Problem details: Each line below that contains "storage" should be counted. Give only the total.

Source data

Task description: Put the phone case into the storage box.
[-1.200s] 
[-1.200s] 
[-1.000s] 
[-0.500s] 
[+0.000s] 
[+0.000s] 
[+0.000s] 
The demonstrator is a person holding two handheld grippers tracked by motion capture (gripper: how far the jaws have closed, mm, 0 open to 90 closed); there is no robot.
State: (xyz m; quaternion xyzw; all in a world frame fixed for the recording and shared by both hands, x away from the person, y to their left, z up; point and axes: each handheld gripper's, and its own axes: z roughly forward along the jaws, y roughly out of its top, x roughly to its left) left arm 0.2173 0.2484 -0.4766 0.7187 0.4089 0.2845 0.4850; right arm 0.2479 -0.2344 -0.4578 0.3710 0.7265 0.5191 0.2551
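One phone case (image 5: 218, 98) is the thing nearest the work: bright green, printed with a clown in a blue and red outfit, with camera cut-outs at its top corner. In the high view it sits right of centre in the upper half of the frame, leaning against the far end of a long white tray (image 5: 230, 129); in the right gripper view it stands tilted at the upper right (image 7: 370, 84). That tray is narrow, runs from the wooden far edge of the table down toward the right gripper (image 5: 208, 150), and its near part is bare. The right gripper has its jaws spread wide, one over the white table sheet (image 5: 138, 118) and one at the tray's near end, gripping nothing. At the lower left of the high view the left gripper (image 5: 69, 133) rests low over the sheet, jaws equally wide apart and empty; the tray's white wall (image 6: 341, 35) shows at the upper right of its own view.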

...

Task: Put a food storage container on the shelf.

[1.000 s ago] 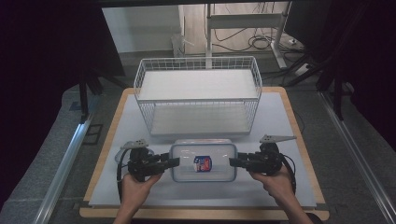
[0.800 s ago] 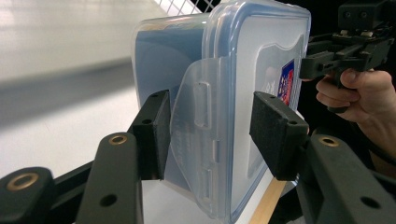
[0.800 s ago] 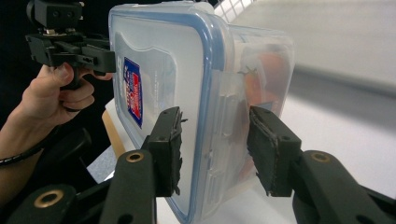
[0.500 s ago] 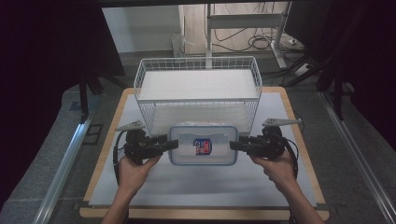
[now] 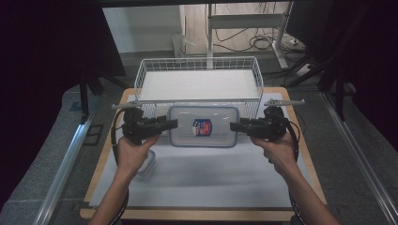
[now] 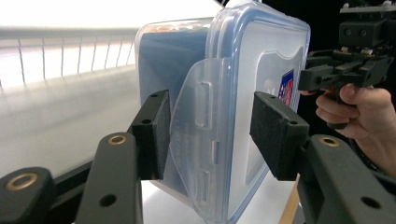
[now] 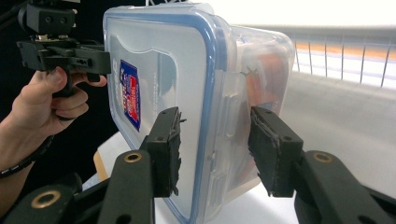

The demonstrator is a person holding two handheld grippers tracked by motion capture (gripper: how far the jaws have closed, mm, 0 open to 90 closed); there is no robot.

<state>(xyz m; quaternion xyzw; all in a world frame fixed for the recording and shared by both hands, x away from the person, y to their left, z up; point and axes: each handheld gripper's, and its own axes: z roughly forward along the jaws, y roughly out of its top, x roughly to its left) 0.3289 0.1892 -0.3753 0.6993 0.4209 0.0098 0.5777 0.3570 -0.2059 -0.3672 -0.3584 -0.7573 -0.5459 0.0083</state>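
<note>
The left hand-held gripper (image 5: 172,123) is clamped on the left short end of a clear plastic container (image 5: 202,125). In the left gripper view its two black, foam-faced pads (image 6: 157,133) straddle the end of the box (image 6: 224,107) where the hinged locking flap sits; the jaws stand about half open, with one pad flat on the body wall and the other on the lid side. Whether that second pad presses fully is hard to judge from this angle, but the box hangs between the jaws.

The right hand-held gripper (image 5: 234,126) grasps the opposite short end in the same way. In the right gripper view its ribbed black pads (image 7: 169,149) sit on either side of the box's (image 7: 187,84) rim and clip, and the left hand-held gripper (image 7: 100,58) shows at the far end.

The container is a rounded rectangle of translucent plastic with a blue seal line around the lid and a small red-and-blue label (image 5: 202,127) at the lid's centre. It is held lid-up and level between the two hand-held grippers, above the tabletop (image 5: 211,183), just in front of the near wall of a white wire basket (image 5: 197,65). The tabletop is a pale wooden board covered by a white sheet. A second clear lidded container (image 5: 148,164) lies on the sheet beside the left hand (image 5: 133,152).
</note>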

Problem solution: 2